Abdullahi Mudi et al. Nephron. 2017.

Abstract

Aims: In children with chronic kidney disease (CKD), fetuin-A and fibroblast growth factor-23 (FGF-23) have been implicated in the mechanism and progression of several cardiac changes. This study aimed to determine the types and rates of cardiac changes in children with CKD and their association with fetuin-A, FGF-23, and other cardiovascular risk factors (CVRFs).
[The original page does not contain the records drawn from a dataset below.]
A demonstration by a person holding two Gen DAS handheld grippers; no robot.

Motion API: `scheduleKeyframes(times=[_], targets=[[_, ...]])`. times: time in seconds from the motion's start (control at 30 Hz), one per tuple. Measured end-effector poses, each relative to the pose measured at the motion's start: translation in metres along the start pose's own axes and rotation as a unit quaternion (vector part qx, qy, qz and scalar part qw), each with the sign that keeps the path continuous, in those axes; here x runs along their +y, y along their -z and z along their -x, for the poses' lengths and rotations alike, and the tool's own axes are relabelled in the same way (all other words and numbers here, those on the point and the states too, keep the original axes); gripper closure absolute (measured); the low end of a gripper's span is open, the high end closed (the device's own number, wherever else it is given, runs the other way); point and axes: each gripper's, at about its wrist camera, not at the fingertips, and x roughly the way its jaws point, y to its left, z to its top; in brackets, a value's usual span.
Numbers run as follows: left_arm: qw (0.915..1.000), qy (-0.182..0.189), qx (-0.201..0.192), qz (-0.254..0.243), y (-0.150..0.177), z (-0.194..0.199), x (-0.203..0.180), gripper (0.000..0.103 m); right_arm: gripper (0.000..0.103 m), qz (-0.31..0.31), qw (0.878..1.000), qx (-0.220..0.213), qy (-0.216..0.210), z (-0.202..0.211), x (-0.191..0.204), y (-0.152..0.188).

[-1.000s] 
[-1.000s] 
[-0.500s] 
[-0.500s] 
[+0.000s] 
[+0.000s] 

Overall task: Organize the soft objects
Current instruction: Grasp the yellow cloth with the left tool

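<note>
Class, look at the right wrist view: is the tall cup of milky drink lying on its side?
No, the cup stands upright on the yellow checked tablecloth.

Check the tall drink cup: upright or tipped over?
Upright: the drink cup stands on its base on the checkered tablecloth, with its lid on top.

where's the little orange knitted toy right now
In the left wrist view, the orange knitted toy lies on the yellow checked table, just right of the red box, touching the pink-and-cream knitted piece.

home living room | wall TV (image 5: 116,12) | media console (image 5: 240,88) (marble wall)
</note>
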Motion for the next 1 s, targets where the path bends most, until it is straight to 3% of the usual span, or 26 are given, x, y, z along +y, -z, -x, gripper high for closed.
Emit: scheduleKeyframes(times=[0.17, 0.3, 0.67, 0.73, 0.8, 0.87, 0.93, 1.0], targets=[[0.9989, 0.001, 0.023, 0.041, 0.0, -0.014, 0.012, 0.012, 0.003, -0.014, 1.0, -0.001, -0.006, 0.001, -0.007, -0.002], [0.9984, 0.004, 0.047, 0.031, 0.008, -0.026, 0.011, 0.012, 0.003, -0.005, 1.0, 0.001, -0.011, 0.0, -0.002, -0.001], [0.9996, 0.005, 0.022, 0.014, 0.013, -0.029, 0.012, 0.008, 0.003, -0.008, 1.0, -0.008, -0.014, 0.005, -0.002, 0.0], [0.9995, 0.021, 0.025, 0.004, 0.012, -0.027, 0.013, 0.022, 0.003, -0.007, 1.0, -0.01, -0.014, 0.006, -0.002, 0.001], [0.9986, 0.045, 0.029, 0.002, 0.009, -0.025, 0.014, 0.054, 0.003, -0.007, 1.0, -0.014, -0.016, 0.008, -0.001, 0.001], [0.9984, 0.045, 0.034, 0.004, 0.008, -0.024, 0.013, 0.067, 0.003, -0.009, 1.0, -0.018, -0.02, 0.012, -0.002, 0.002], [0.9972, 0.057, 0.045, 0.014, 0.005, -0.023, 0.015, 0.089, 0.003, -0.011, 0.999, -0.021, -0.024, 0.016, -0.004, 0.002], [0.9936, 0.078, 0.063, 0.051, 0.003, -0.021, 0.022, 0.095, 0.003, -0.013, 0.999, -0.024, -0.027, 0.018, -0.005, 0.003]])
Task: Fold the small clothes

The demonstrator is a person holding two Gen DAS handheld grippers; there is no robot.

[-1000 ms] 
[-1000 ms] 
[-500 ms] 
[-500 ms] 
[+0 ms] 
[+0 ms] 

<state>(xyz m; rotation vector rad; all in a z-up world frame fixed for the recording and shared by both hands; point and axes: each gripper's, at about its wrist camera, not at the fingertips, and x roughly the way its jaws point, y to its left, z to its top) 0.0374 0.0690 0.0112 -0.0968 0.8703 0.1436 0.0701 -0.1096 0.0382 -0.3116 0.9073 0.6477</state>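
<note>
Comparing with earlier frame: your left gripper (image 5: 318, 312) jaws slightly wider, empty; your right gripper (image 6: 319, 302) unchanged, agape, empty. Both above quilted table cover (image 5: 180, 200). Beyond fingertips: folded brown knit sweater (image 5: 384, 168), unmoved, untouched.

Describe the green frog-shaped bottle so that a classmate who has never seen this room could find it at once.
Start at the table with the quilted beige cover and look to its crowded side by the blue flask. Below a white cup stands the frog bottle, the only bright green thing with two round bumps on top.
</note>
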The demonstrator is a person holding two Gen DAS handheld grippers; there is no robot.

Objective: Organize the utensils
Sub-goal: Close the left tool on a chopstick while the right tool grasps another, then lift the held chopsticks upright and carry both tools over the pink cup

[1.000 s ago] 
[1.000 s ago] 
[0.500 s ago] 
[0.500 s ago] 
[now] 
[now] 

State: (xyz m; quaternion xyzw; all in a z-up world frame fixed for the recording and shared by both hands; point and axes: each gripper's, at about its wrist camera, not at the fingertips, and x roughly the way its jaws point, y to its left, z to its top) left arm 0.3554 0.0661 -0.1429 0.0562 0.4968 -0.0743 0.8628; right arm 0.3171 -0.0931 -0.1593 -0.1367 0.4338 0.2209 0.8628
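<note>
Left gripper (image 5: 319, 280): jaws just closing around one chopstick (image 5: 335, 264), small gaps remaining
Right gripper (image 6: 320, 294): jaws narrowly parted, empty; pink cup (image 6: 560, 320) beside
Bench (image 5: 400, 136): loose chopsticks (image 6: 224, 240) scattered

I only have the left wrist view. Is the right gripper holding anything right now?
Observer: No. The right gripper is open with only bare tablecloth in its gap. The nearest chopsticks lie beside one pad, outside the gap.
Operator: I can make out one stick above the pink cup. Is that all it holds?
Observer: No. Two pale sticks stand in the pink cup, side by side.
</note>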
Methods: This comparative cross-sectional study recruited 88 children (5-18 years): 27 CKD I with a glomerular filtration rate (GFR) >90 mL/min/1.73 m2 and 61 with a GFR of <90 mL/min/1.73 m2 (29 CKD II-IV, 32 CKD V-dialysis). Each patient had a short demographic and clinical history taken along with a physical examination. Blood was taken and sent for routine tests and for fetuin-A and FGF-23 assay. All patients had an echocardiogram to evaluate cardiac structure and function.

Results: The distribution of left atrial diameter (LAD) and left ventricular (LV) mass differed significantly (p < 0.05) across the different CKD groups. Abnormal LAD was seen in 10% of patients; LV hypertrophy (LVH) in 27%; LV systolic dysfunction in 6% and diastolic dysfunction in 1 patient. Fetuin-A was the only independent predictor for abnormal LAD; mean arterial pressure was independently associated with concentric LVH, and age and hypoalbuminemia with eccentric LVH. Overall, the dialysis group had the highest rate of cardiac changes and associated risk factors.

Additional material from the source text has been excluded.